Recordemos otro escenario mundialmente conocido: la regulación extrema sobre la libertad de expresión en plataformas digitales. En tiempos recientes, voces sin filtro proliferan en redes sociales, lejos del megáfono que tienen ciertos grupos para promover sus ideas. Los perros de lluvia luchan por controlar el discurso, impedir que las voces disidentes surjan, incluso si ello significa oscurecer el panorama de lo que alguna vez se consideró un pueblo libre. Es la tormenta perfecta para aquellos que prefieren la comodidad de su burbuja ideológica, sin prestar atención a quienes piensan diferente.
Sin embargo, lo que más caracteriza a los perros de lluvia es su habilidad de reinterpretar la historia a su conveniencia. La valoración de conquistas pasadas, hitos que forjaron naciones robustas, es constantemente puesta en duda, o peor, borrada de un plumazo por individuos que desdeñan los sacrificios que nos trajeron hasta aquí. Su objetivo no es solo desencadenar lluvia, sino una tempestad que borre las huellas de lo que consideran errores irremediables sin darse cuenta de que al eliminar tales raíces, desarraigan los mismos árboles que nos han proporcionado sombra y sustento.
Los efectos de estos comportamientos no se limitan solo a la política o la historia. En la educación, por ejemplo, las narrativas de los perros de lluvia penetran cada vez con más fuerza, cambiando los currículos para ajustarse a visiones de mundo menos pragmáticas y más idílicas como si de esa manera nuestros niños se integraran mejor a la realidad. Intentan modelar mentes jóvenes desde la educación primaria hasta la terciaria, enseñándoles que cada conflicto puede ser resuelto mediante la sola emotividad, cuando en la vida real los verdaderos desafíos requieren razonamiento, esfuerzo y perseverancia.
Y aunque estas prácticas puedan aparentar ser innovadoras o inclusivas, son precisamente estas las que perpetúan la inestabilidad. Cada gesto, cada idea que no busca soluciones reales sino sólo poner sombras sobre las luces existentes, termina siendo parte del problema. Los perros de lluvia son expertos en llamar al cambio, pero un cambio que casi nunca resulta en mejoras y, de ser así, sucede a costa de un precio muy alto.

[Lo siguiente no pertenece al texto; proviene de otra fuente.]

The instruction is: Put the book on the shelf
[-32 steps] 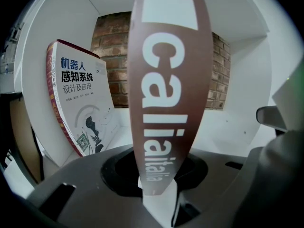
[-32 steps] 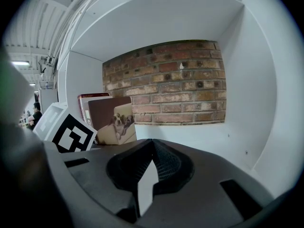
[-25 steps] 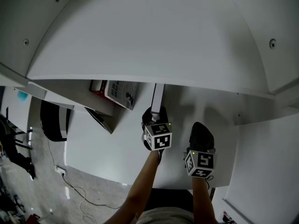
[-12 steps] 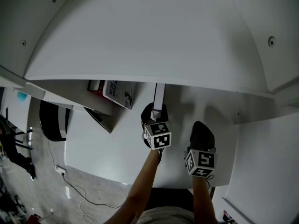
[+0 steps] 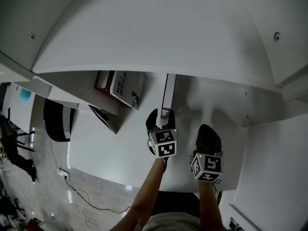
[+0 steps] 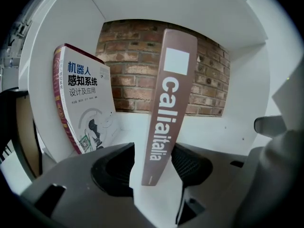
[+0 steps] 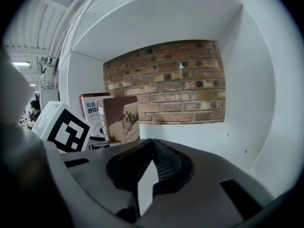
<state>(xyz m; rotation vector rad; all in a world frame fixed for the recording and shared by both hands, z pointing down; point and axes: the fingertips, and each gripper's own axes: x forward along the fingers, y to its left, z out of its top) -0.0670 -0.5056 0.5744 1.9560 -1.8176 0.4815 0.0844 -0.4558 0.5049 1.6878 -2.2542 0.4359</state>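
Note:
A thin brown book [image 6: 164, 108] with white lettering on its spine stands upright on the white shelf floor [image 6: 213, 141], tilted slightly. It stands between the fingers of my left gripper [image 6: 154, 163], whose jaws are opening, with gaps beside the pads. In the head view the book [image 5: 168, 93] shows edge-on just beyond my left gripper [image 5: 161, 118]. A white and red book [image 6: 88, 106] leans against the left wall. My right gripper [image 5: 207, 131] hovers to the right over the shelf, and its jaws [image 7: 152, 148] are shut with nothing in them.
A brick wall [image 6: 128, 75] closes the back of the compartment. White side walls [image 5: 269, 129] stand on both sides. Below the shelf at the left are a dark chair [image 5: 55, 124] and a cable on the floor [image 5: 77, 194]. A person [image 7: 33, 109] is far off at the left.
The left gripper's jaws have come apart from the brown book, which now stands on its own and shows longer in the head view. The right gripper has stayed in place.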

En el mundo de los negocios, los perros de lluvia también tienen su lugar. Ejemplo de ello son las iniciativas de desarrollo verde, que en ocasiones más que beneficiar la economía, la ahogan con regulaciones que perjudican a más gente de la que benefician. No se trata de estar en contra del ambiente sino de desenmascarar la retórica que usa el color verde como escudo protector para ideas sin sentido común.
Estos perros serán una constante, mordiendo la paz que se logra con orden, racionalidad y trabajo duro. Cada uno de nosotros tiene la elección de ser simplemente testigos de esta lluvia, o de plantar nuestras sombrillas para preservar lo que tantas generaciones, con aciertos y errores, han construido. Que no te engañe el atractivo sonido de la lluvia; a veces, simplemente hay que cerrar el paraguas y seguir adelante, sin distraernos con aquellos que disfrutan halar de las nubes solo para ver un mundo mojado.